On the opposite side, there are health risks and sensory quality concerns that exist with the microwave preparation of meat. Do you know that blood-like substance that accumulates when you thaw meat? It is not actually blood; it is a proteinaceous fluid that scientists call “purge”. The loss of that meat is what affects the juiciness of the meat when you eat it. More rare meat has a higher amount of the fluid, while well done meat has a lower amount. The expelling of this fluid is why you see meat shrink during cooking. If you enjoy juicy cuts of meat then you will want to retain this liquid. During microwave cooking and microwave thawing, the meat increases the amount of proteinaceous fluid released from the meat, yielding a less juicy cut of meat in the end.
For the visual person, it will be possible to get that nice sear on meats because of the short cook time and dispersed heat caused by the microwaves. The meat will generally be the same color throughout. “While the meat heats up inside, there is mass transfer from the interior to the outside, resulting in a tough, dry and flavorless product.” (4) As mentioned previously, microwaves can have dead zones within the cooking space. Those zones lead to inconsistent cooking within the meat. Varying temperatures inside the meat make it challenging to get a consistent temperature throughout. Bones also reflect microwaves so the meat closest to the bone may experience overcooking in comparison to the entirety of the meat.
One of the most disconcerting facts about the inconsistent cooking and colder patches in the meat is when you think about the chance of bacteria or parasites surviving in a small, undercooked portion of the meat.
Picture this, as you insert a thermometer into the center of a piece of meat, you are taking the average lowest temperature within the proximity of the probe. If you measure 170 Fahrenheit then you may feel safe to eat that meat, but with microwave-cooked meat, there could be colder spots to the right or left of that probed location that are under the safety threshold. I understand that more diligent probing can eliminate this problem, but why risk it.
Several instances of trichinosis outbreaks, investigated by the CDC, resulted in identifying multiple individuals eating microwaved wild pork sausages. Despite cooking the sausages on high for 2 minutes, the individuals contracted trichinosis. It has been theorized that, “microwave cooking is less efficacious than conventional cooking in destroying bacteria in meats” because the “lowered thermal reduction of bacteria in microwave-cooked meats was related to the quick rise in temperature and, therefore, shorter exposure of the bacteria to lethal temperatures.” (7) I know many wild game species are without a high rate of bacteria or parasites, but again, why risk it.
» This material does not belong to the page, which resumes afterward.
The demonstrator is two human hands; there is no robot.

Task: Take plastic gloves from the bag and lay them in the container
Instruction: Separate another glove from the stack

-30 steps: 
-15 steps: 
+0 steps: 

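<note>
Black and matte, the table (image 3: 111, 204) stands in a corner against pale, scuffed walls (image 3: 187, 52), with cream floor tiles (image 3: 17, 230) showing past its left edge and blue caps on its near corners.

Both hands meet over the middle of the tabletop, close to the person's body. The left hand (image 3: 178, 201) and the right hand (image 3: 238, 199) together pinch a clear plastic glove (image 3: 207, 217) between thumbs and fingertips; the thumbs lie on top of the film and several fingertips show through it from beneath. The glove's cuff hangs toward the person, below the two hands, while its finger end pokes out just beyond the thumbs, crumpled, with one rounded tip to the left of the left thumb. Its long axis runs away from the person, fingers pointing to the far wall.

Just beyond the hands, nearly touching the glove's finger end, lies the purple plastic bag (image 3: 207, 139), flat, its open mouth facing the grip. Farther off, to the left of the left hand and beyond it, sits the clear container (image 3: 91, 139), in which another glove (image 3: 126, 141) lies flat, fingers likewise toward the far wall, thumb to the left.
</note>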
In the end, there is more negating information than support for microwaving. Research shows that you take the chance of getting an overcooked, dry flavorless, possibly bacteria ridden hunk of meat each time you cook with the microwave oven. Personally, I am not a fan of the “cooked” taste that I often notice when I used to reheat my wild game leftovers at work. After conducting this research, I will not be cooking any raw food in the microwave and I doubt I will be reheating much either. Overall, I will maintain the practice of traditional cooking methods like the stovetop, oven, BBQ, or good ole open flame to prepare my wild game….and meatloaf.